You assume that alcohol is the problem; whereas often, even though I could be wrong; excess drinking is more often a symptom of other problems (stress, anxiety, depression, social pressure, etc.) Getting rid of symptoms does not heal the problem.
Edit for @AtlasLion ("posting too fast - please slow down"): I'm at the point where, at my levels, I feel that it is alarmism. I get that drinking alcohol is never risk-free, but by the same logic, standing outside under a tree is never risk-free. A car ride is never risk-free. Using a cell phone in public is never risk-free. Meeting a stranger is not risk-free. Taking a vaccine is not risk-free. Getting married is certainly not risk-free. It's that kind of risk in my mind.
> I keep it to a single drink and can go weeks with them in my fridge without taking a swig.

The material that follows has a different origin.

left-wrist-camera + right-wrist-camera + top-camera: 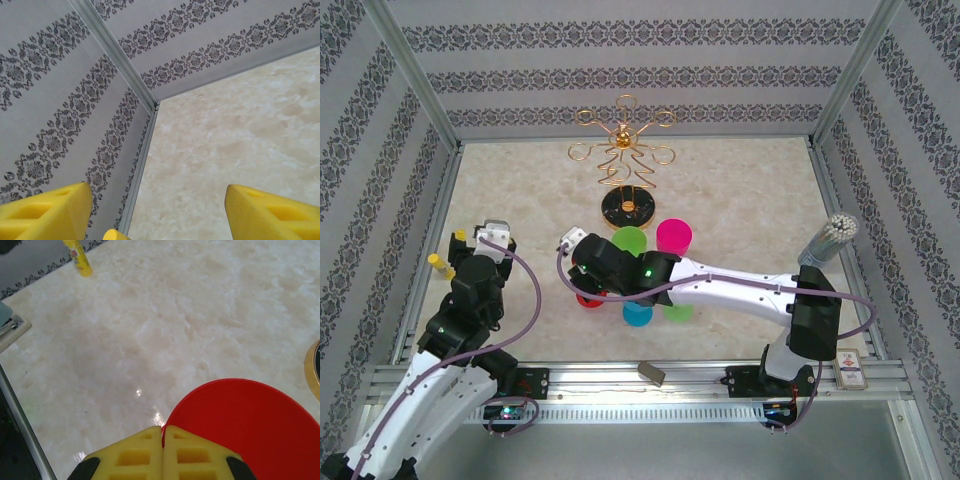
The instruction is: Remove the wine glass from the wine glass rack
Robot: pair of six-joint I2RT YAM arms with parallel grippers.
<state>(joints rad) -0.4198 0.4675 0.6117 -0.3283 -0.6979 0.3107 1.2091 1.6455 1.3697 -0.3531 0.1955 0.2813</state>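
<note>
The right gripper (162,430) has its two yellow fingers (195,455) pressed together, with only a thin seam between them. Just beyond the fingertips and to their right lies the round edge of a red wine glass (245,425); I cannot tell whether the fingers touch it. From above, the same red wine glass (586,298) peeks out from under the right arm, which reaches from its base across to the left half of the surface (750,200).

Around that arm four more glasses stand on the surface: a green glass (629,240) and a magenta glass (673,236) on the far side, a blue glass (638,314) and a light green glass (678,312) on the near side.

The wine glass rack (625,170) stands upright at the back centre of the surface, its black gold-rimmed base just behind the green glass and apart from it. That base's rim shows at the right edge of the right wrist view.

The left gripper (449,249) sits near the left wall with its fingers spread wide apart and nothing between them. In its own wrist view the fingers (45,212) frame bare surface and the patterned wall (45,100).

A grey holder of pale sticks (830,240) stands at the right edge.
</note>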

Are you me? But really, in my experience, (and I’m nearly double the legal drinking age) we are the minority. When I was college age (even though I didn’t do the standard US 4 year stint, but was adjacent to it and all the fraternity etc shenanigans that come with it) it was about rage bingeing. Now amongst my professional friends and colleagues, some of whom are parents, I am the _only_ one either not drinking or stopping after just one. I prefer driving myself everywhere because inevitably someone wants another round when I want to get back to my kids before bedtime, or we’re on the way home from a remote trip and I don’t want to ride with someone that’s already sloshed and wants to bring a “road soda” with them. I kind of dread work trips because while I do like many of my colleagues, there is way too much alcohol consumption, like, late nights every night for a week straight.
People become skilled at hiding their inebriated state, and like pathological liars, believe themselves that they “aren’t that drunk”.
I do hope it’s just the bubble I grew up in because I want to think there’s a pathway to teaching my kids there is a responsible way to enjoy it without making it a competition, identity or escape. But it’s hard for me to believe my experience is very far outside the norm.
> excess drinking is more often a symptom of other problems (stress, anxiety, depression, social pressure, etc.)
I believe it.
> Getting rid of symptoms does not heal the problem.
Looking the other way while people are actively hurting themselves with the wrong medication or dose doesn’t help either.
I’m not saying we need a teetotaling prohibition. But I actually am grateful that there is a two drink limit at the breweries where I live (even if it was installed for the wrong reasons) because it cuts down on the bs I described above.
Like many things I’m sure it comes down to education, not to mention other cultural things like religion and puritanism, paired with youthful rebellion breeding dysfunctional coming of age.
And finally, like with anything else it’s the dose that makes the poison, and not a binary question of allowed or banned, but where a sensible limit can be found.
I don't want to reveal my age on Hacker News, but I'll just say that I reached the legal drinking age within the last five years, and have never had any issues with alcoholism. I have no idea what a hangover feels like (or have ever had trouble standing) despite my primary drink of choice being whiskey (80 proof, give or take). Even if we may appear to be Unicorns...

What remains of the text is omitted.